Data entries
+++

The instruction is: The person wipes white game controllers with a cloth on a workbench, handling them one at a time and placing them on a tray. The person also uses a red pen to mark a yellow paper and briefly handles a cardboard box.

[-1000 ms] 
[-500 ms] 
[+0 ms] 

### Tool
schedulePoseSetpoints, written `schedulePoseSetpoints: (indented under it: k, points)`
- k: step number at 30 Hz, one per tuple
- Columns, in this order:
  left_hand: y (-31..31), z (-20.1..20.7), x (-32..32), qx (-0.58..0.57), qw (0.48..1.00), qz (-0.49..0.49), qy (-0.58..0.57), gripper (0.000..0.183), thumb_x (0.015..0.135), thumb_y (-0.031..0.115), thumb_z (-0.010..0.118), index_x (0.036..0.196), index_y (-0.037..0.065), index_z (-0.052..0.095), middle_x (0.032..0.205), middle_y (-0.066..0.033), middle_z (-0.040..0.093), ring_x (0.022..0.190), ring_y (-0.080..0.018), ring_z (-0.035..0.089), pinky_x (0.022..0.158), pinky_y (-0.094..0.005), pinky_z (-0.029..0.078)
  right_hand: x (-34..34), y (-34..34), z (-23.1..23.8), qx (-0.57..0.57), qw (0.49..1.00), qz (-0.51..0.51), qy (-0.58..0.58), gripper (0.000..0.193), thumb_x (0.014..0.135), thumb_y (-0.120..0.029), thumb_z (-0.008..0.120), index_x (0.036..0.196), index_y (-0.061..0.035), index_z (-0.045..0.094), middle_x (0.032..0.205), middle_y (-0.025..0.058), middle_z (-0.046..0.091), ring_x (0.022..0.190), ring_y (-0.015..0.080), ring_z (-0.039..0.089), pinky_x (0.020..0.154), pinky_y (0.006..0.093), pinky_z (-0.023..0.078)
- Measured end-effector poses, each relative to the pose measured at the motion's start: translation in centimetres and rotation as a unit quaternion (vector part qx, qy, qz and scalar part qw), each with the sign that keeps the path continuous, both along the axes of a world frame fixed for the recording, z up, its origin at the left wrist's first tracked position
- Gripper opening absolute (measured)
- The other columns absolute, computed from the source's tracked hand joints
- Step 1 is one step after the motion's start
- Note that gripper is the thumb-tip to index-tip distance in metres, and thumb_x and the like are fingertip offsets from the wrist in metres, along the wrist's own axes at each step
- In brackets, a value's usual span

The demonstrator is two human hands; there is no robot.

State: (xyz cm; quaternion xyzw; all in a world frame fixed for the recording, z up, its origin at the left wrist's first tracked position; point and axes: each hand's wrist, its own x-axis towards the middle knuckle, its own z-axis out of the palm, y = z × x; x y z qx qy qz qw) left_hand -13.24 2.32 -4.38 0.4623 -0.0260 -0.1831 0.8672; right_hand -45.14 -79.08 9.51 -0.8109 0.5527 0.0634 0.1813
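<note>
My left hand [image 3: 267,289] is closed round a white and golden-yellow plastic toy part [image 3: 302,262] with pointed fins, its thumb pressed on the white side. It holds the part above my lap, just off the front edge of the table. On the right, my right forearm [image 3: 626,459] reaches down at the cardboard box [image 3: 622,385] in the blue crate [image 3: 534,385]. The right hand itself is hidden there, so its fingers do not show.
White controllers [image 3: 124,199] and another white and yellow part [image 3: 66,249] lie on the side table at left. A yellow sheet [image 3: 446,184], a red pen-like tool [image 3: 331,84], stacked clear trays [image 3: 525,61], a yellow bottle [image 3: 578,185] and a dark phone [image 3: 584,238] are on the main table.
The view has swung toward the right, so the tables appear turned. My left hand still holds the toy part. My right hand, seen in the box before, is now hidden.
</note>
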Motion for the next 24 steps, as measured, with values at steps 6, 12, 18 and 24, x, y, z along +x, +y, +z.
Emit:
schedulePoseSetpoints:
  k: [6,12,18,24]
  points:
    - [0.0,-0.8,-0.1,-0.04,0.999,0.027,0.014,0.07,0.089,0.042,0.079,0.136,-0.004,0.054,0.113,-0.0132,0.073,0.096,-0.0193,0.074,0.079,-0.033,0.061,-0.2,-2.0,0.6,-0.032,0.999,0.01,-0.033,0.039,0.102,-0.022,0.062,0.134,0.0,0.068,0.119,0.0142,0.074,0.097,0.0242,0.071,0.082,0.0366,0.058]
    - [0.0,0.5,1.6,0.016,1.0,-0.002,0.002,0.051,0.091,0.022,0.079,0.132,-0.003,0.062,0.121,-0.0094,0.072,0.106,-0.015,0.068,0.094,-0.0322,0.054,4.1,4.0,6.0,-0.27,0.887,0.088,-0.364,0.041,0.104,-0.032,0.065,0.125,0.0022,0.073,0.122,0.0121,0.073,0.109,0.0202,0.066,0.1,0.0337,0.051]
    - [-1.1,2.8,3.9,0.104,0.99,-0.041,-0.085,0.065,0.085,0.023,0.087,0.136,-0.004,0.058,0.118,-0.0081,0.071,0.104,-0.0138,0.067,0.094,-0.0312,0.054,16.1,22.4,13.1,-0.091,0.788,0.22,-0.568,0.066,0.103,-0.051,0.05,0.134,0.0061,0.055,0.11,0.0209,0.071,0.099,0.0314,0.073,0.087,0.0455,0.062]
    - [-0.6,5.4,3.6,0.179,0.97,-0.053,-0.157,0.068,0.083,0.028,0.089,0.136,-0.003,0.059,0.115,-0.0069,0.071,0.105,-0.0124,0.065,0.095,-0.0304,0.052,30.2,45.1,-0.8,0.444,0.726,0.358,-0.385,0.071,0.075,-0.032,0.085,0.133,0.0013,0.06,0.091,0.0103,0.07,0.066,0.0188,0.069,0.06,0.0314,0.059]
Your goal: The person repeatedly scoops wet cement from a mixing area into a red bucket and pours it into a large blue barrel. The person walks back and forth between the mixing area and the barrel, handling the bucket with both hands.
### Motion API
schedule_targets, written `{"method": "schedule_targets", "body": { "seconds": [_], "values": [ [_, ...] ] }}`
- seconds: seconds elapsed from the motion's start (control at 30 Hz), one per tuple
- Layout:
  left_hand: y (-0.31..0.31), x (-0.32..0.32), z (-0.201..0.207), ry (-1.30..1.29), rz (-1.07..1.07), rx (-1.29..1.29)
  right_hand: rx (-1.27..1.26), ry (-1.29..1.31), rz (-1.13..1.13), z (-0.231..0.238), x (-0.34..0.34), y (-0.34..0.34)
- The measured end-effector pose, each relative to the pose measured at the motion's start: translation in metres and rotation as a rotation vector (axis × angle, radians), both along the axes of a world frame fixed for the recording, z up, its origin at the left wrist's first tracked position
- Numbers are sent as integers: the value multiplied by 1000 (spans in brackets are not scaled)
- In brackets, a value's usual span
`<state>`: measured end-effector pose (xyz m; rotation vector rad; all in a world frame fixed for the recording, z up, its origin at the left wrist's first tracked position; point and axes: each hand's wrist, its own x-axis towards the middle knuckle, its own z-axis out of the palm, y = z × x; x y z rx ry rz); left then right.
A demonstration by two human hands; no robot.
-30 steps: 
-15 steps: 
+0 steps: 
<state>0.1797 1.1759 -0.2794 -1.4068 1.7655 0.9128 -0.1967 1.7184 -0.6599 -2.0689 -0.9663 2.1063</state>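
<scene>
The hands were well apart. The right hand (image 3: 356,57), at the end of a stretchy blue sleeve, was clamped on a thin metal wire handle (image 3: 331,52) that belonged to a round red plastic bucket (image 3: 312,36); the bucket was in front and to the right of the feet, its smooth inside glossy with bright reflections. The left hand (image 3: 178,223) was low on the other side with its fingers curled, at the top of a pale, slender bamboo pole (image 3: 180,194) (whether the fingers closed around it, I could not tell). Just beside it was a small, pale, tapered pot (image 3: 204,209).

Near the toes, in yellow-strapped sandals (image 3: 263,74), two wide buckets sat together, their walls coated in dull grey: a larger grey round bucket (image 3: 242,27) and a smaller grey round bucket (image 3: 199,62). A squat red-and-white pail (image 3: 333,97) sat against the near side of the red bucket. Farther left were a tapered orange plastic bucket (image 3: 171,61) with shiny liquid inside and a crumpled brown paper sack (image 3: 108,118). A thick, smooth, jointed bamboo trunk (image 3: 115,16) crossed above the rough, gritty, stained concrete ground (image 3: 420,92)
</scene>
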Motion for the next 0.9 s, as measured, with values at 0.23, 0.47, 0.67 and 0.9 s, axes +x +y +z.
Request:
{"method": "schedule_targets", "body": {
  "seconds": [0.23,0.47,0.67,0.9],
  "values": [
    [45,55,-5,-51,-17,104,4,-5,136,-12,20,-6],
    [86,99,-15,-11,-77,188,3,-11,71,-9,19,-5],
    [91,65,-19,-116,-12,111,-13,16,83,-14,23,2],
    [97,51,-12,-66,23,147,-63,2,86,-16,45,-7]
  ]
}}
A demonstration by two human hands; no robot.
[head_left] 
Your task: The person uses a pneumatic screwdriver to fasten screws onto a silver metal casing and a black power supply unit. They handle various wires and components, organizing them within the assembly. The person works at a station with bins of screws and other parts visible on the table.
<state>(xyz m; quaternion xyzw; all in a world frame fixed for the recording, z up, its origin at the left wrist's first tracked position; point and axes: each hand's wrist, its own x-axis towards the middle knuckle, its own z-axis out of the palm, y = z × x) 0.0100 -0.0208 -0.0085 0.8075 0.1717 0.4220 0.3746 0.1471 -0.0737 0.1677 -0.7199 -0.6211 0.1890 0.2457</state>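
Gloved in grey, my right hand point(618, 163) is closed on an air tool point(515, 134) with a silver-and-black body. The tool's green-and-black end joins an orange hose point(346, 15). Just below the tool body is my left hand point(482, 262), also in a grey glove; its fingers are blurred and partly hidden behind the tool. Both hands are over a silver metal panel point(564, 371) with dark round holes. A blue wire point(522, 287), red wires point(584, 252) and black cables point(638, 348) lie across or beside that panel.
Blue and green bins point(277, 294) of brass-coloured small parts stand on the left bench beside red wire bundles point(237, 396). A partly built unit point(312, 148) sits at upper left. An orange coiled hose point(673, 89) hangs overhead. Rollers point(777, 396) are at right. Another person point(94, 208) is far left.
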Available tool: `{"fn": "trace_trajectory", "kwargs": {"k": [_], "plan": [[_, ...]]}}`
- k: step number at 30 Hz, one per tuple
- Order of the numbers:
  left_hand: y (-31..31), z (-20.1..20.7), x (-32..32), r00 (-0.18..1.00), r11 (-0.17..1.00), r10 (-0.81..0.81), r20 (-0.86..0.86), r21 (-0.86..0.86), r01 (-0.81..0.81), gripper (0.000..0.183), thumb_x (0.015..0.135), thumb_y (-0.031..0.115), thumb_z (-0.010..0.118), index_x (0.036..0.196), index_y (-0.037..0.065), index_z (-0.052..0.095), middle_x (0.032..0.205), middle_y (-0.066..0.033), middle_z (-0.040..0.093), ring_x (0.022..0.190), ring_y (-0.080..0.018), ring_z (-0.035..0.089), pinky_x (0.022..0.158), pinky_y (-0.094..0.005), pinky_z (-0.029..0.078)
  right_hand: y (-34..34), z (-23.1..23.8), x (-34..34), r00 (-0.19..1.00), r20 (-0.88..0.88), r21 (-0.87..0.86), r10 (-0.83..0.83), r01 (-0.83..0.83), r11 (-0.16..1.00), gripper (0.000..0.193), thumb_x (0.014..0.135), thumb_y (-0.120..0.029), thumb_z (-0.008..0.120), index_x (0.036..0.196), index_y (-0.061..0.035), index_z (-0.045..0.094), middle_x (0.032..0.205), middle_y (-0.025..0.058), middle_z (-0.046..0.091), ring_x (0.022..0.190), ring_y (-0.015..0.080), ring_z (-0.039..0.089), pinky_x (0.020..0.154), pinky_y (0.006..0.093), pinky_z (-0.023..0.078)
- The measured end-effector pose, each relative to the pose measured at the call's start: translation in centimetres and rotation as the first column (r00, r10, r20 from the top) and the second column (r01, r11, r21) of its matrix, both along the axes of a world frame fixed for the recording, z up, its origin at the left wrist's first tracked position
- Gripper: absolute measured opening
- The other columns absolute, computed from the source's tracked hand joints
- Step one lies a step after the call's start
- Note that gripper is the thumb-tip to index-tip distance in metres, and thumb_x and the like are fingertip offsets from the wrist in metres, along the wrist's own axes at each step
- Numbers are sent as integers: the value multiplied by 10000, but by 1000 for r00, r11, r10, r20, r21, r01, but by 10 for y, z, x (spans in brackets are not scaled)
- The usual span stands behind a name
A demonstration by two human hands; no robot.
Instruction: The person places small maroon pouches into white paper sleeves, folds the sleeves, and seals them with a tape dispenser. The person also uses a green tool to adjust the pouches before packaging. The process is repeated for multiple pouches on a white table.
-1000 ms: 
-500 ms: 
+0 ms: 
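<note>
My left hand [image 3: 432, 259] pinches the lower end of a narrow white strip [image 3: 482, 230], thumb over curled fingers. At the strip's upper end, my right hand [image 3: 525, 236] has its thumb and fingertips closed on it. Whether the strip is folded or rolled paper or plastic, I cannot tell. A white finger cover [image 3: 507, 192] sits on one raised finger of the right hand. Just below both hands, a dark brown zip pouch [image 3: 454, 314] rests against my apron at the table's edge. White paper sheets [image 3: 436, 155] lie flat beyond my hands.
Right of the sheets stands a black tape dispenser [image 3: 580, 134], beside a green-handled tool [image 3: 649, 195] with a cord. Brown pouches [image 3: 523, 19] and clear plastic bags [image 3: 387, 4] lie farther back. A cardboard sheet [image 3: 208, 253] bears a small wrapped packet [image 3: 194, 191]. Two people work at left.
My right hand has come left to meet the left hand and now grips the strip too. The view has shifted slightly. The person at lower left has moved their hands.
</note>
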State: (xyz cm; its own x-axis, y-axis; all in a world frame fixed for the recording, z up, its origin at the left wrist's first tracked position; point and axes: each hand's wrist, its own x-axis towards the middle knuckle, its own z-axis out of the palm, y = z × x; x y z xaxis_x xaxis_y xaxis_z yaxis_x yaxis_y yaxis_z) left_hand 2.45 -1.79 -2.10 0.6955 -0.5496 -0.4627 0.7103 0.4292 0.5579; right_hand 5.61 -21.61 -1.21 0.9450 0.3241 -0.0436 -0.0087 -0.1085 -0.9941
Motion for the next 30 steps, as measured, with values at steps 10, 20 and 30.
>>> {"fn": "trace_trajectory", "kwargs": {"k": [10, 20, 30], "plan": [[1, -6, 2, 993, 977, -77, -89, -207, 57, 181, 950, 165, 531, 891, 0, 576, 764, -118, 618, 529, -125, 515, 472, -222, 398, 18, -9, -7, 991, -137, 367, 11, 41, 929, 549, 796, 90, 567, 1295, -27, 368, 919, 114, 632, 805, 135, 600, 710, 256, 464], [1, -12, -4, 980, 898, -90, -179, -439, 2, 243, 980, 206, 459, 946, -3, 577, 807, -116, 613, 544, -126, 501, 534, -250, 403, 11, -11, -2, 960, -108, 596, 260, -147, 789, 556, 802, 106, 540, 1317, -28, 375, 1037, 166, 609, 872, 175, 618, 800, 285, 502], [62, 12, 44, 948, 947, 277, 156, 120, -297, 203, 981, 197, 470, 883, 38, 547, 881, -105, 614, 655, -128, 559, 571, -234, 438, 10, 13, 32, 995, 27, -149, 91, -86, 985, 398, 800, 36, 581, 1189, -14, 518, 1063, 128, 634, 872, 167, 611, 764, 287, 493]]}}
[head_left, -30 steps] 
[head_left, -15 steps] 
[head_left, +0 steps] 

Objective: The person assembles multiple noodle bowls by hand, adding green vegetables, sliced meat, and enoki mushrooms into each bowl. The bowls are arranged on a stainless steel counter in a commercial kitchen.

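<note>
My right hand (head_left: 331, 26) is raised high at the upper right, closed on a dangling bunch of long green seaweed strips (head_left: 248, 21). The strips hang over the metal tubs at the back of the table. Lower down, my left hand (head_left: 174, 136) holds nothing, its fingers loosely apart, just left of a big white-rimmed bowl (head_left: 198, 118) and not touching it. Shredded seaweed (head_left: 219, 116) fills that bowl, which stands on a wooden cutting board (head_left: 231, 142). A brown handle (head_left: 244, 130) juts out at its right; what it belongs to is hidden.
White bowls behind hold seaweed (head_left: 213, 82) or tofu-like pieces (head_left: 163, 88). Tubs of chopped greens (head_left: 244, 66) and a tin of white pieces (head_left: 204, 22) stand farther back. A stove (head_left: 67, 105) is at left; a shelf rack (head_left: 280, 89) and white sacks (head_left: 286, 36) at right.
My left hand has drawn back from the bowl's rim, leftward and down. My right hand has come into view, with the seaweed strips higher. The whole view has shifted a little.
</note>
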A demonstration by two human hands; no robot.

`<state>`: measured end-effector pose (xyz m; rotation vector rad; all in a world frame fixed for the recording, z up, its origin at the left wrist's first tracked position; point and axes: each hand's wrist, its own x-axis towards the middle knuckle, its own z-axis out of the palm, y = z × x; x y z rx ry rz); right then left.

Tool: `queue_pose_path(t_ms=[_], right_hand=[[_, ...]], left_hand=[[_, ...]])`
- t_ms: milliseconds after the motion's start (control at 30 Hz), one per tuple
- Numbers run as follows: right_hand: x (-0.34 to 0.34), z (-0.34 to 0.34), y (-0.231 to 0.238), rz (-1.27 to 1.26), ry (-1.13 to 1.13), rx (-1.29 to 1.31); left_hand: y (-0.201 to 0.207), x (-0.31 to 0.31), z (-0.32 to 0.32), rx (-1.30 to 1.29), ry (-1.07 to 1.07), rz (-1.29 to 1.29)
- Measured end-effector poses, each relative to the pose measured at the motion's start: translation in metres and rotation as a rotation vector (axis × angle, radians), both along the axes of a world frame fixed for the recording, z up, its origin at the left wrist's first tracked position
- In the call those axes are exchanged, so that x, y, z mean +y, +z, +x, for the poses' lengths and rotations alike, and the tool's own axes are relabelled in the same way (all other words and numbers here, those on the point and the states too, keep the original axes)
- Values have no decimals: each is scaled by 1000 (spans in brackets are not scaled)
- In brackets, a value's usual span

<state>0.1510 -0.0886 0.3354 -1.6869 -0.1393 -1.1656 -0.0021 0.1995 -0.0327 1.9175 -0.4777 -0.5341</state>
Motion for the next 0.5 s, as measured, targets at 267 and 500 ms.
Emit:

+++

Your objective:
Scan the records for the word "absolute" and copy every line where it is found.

Solution:
- Gripper opening absolute (measured)
- The other columns absolute, computed from the source's tracked hand joints
- Gripper: absolute measured opening
- The other columns absolute, computed from the source's tracked hand joints

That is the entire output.